With these as positives, we also read the negatives of Black British living. “As good as things get some things remain… sometimes Black people do this thing called ‘code-switching’ to try to fit in with the dominant lingo to try and make them seem less dangerous”. A specific excerpt within the book, The Interview, is a soul-touching piece of writing that exhibits the in’s and out’s of a Black man code-switching to try get a job within a white dominated space. With the way Roger writes, you feel like you’re inside the man’s brain, seeing him in a frantic state trying to distort himself to seem suitable enough in the eyes of the white man.


“The Black man had an interview. He grabbed a pair of glasses to look less threatening. He felt silly (there was nothing wrong with his eyes). He thought perhaps a tweed jacket, something more traditional. No, no jewellery. He wouldn’t have bothered, but he needed this job”

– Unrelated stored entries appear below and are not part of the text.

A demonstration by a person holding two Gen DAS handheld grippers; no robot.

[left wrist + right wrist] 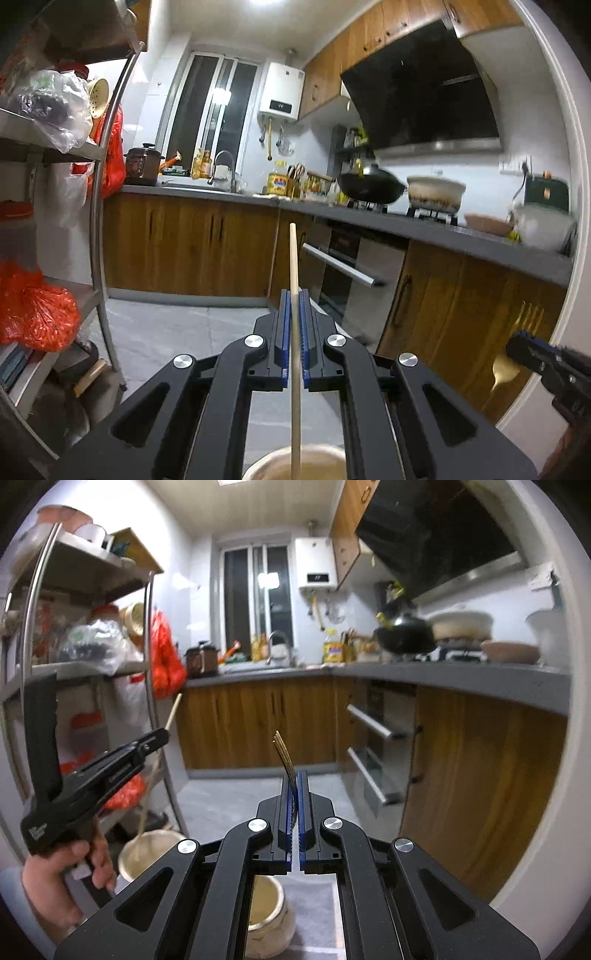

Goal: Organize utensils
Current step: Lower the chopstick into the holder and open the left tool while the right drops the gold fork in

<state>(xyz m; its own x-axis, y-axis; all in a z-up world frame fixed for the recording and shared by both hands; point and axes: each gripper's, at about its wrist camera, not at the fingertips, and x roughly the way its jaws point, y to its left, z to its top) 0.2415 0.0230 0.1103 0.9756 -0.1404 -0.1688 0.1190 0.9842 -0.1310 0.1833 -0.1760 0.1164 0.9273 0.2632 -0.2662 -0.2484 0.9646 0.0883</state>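
Kitchen seen from two hand-held tools raised above the floor. The left tool [294, 332] is clamped on a long wooden stick [293, 266], which runs straight out between its blue pads and back down into a cream jar [295, 463] directly beneath. In the right wrist view that same jar [147, 853] sits below and left of the right tool [294, 812], with a second cream jar [271, 923] right under it. The right tool is clamped on a gold fork [286, 760], tines pointing forward and upward. Judging by this, each utensil's long axis lies along its tool, and the left hand [55, 878] is nearer the stick's jar, so tipping downward would seat them.
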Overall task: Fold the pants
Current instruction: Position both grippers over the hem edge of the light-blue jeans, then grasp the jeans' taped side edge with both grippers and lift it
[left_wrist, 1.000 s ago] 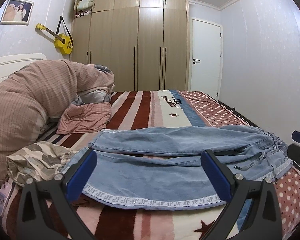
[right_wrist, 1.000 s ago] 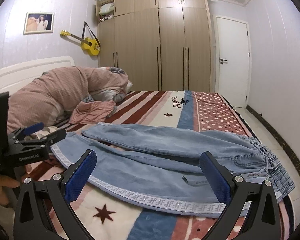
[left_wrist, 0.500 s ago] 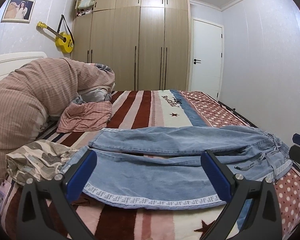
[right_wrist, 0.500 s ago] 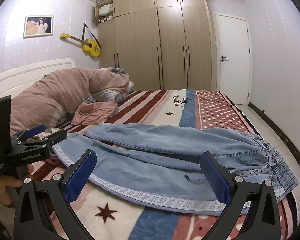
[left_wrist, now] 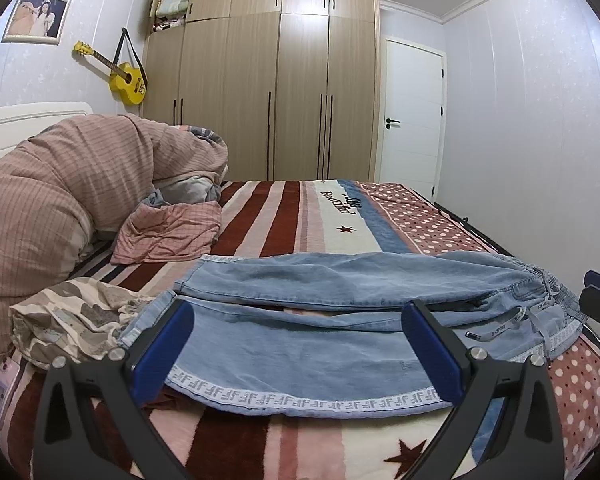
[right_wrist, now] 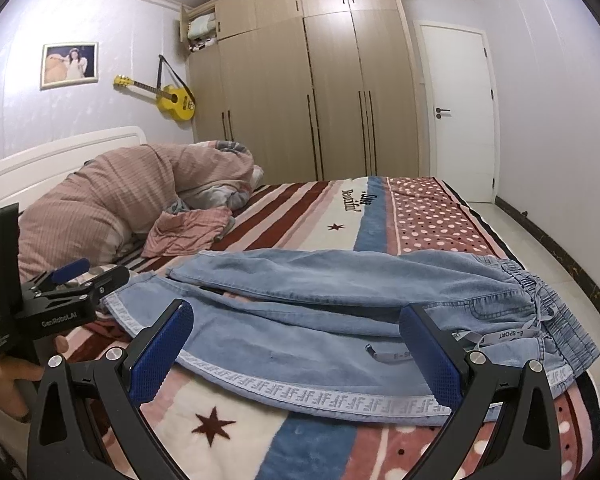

“A short afro was the best he could do. He was trying to present himself in a way that was unthreatening (though he knew that there was no threat there).”

The Interview goes on to paint the picture of the man’s struggle for fair treatment, one equal to his white counterparts. He shows up on time and is told his name isn’t on the list. The man is so eager to be on time as he knows as a Black man, tardiness is a stereotype he doesn’t want to be associated with. He knows for a fact he is on the list, so he asks them to check again.

When the man’s tone slightly changes out of sheer anxiety, the security tackle and restrain the man trying to throw him out on the assumption he doesn’t belong. Then, at that moment, the man’s name is called to be interviewed. At this point the man’s jacket is ripped, his glasses cracked, his dignity stripped and yet, he still has to go in for his interview.

This is representative of the sad reality many Black people across the world face– trying to assimilate as much as they can just for equal opportunity and more often than not it is not paying off. I feel this excerpt specifically would be beneficial for White people to read, as it gives them an idea of what some Black people go through on a daily basis and then would make them question their preconceptions of Black people.

Home Is Not A Place is so well rounded as it envisions Black life from every angle with both the struggle as well as the joy and love. We see Black love in the photos of couples, friends, and family. We see all of this throughout the book.

Not only do we witness this Black joy from the people in the book, but we also feel the joy of the creators who made it. From going to this poetry event I felt a strong friendship between the two. I felt as if us as the audience had also been going round the whole of the UK with Johny and Roger in their comically small choice of transportation, listening to the Soulquarians, and eating fish and chips at every destination. The two talked us through the creative process of the book and the fun and joy behind doing it, while also explaining some of the excerpts in such detail that I could envision each story perfectly. The photos and poems take you to each city, each coast of the UK, without you even being there physically.

The book is a journey that is beautifully and purely portrayed through poetry and photography. I would recommend this book to anyone and everyone, it is everything.